» Exercise objective
Reproduce each line of the data exactly as it is.

>>>>

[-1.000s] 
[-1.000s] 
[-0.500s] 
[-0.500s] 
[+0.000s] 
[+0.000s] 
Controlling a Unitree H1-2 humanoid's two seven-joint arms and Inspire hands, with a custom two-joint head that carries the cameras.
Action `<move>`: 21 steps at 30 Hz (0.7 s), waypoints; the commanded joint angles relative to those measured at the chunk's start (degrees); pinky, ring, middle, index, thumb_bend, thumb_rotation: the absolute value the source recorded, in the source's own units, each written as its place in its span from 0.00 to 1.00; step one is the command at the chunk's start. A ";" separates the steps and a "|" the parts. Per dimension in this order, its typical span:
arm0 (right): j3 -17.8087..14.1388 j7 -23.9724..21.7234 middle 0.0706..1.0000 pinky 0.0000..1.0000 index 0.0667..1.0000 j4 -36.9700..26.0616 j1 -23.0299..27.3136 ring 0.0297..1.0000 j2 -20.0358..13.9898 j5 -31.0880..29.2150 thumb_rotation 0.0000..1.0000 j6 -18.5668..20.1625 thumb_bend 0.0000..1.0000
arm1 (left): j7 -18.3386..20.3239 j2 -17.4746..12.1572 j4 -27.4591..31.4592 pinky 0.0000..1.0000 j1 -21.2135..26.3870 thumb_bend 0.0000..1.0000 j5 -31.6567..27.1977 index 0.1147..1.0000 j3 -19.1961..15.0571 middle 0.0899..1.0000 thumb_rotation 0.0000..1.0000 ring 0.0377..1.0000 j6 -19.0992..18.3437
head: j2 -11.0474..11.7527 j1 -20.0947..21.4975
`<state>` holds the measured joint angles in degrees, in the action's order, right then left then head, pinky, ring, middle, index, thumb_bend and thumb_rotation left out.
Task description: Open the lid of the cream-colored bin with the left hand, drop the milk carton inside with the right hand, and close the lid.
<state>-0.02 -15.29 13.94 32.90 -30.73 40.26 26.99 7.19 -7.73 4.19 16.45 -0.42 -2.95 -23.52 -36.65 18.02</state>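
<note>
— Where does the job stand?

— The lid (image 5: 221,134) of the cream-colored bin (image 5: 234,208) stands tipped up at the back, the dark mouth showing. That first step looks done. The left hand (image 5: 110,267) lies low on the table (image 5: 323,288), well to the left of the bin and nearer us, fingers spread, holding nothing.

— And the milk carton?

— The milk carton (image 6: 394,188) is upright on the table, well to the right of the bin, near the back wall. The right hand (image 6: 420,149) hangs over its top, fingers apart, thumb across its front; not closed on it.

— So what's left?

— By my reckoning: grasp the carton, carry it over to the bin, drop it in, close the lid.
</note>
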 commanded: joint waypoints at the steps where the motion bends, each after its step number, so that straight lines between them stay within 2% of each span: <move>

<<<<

» Your solution
[-1.000s] 
[-1.000s] 
[-0.500s] 
[-0.500s] 
[+0.000s] 
[+0.000s] 
Controlling a Unitree H1-2 humanoid's two seven-joint arms and Inspire hands, with a custom two-joint head that carries the cameras.
Action `<move>`: 21 steps at 30 Hz (0.7 s), waypoints; the commanded joint angles relative to those measured at the chunk's start (degrees); pinky, ring, middle, index, thumb_bend, thumb_rotation: the absolute value the source recorded, in the source's own units, each written as its place in its span from 0.00 to 1.00; step one is the command at the chunk's start. A ";" separates the steps and a "|" the parts. Per dimension in this order, its typical span:
arm0 (right): j3 -17.8087..14.1388 j7 -23.9724..21.7234 middle 0.0706..1.0000 pinky 0.0000..1.0000 index 0.0667..1.0000 j4 -36.9700..26.0616 j1 -23.0299..27.3136 ring 0.0297..1.0000 j2 -20.0358..13.9898 j5 -31.0880..29.2150 thumb_rotation 0.0000..1.0000 j6 -18.5668..20.1625 thumb_bend 0.0000..1.0000
arm1 (left): j7 -18.3386..20.3239 j2 -17.4746..12.1572 j4 -27.4591..31.4592 pinky 0.0000..1.0000 j1 -21.2135..26.3870 thumb_bend 0.0000..1.0000 j5 -31.6567..27.1977 index 0.1147..1.0000 j3 -19.1961..15.0571 middle 0.0899..1.0000 thumb_rotation 0.0000..1.0000 ring 0.0377..1.0000 j6 -19.0992..18.3437
head: j2 -11.0474..11.7527 j1 -20.0947..21.4975
`<state>` holds the measured joint angles in degrees, in the action's order, right then left then head, pinky, ring, middle, index, thumb_bend and thumb_rotation left out.
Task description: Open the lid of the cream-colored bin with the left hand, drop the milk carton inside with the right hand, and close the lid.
<state>-0.02 -15.29 13.94 32.90 -30.73 40.26 26.99 7.19 -7.73 4.19 16.45 -0.42 -2.95 -23.52 -36.65 18.02</state>
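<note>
— Where does the job stand?

— The lid (image 5: 221,134) of the cream-colored bin (image 5: 234,208) stands tipped up at the back, the dark mouth showing. That first step looks done. The left hand (image 5: 110,267) lies low on the table (image 5: 323,288), well to the left of the bin and nearer us, fingers spread, holding nothing.

— And the milk carton?

— The milk carton (image 6: 394,188) is upright on the table, well to the right of the bin, near the back wall. The right hand (image 6: 420,149) hangs over its top, fingers apart, thumb across its front; not closed on it.

— So what's left?

— By my reckoning: grasp the carton, carry it over to the bin, drop it in, close the lid.
</note>
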 commanded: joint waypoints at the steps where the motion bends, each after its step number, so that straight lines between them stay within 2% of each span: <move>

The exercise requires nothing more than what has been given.